** TASK DIRECTIONS **
In the lines below, find the one that contains "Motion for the" and write it out exactly, along with every line that follows it.

** DATA BELOW **
━━━━━━━━━━

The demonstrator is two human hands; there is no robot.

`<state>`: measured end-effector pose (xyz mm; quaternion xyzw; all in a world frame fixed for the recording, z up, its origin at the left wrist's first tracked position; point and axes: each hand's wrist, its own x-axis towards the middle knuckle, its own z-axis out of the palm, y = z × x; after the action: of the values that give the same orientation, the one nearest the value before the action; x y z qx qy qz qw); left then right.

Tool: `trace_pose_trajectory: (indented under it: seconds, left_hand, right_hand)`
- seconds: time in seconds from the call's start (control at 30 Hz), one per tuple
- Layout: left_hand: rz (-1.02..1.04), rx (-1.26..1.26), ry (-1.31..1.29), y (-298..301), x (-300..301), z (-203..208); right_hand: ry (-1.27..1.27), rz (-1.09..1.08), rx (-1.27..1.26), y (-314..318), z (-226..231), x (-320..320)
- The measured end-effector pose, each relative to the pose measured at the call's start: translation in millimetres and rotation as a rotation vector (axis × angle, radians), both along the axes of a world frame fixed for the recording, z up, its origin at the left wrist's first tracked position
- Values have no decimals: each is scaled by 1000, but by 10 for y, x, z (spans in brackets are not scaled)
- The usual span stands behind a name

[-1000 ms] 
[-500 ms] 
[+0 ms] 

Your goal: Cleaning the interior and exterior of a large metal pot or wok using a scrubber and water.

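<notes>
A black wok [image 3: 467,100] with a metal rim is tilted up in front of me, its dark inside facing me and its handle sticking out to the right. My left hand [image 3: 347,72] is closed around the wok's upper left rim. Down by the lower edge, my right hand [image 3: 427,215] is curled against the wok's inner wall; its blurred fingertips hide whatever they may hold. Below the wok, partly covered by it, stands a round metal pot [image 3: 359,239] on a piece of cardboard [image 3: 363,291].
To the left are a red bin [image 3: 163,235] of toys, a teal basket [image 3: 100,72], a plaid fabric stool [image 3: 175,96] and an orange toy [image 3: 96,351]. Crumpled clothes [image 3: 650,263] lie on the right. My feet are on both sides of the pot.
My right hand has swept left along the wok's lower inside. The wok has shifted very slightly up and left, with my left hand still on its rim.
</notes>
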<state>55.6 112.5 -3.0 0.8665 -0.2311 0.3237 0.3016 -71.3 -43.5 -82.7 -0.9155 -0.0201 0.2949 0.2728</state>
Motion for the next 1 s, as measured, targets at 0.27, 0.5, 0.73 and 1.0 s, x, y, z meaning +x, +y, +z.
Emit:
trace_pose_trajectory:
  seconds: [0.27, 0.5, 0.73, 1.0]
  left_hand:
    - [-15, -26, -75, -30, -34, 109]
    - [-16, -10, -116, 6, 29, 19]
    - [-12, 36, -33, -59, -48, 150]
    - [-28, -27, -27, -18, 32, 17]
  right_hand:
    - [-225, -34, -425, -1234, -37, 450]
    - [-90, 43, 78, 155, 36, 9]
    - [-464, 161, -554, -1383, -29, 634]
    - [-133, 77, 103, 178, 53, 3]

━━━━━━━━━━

** EXERCISE OUTPUT **
Motion for the next 1 s, as measured, targets at 0.27, 0.5, 0.73 and 1.0 s, x, y, z meaning +x, +y, +z.
Emit:
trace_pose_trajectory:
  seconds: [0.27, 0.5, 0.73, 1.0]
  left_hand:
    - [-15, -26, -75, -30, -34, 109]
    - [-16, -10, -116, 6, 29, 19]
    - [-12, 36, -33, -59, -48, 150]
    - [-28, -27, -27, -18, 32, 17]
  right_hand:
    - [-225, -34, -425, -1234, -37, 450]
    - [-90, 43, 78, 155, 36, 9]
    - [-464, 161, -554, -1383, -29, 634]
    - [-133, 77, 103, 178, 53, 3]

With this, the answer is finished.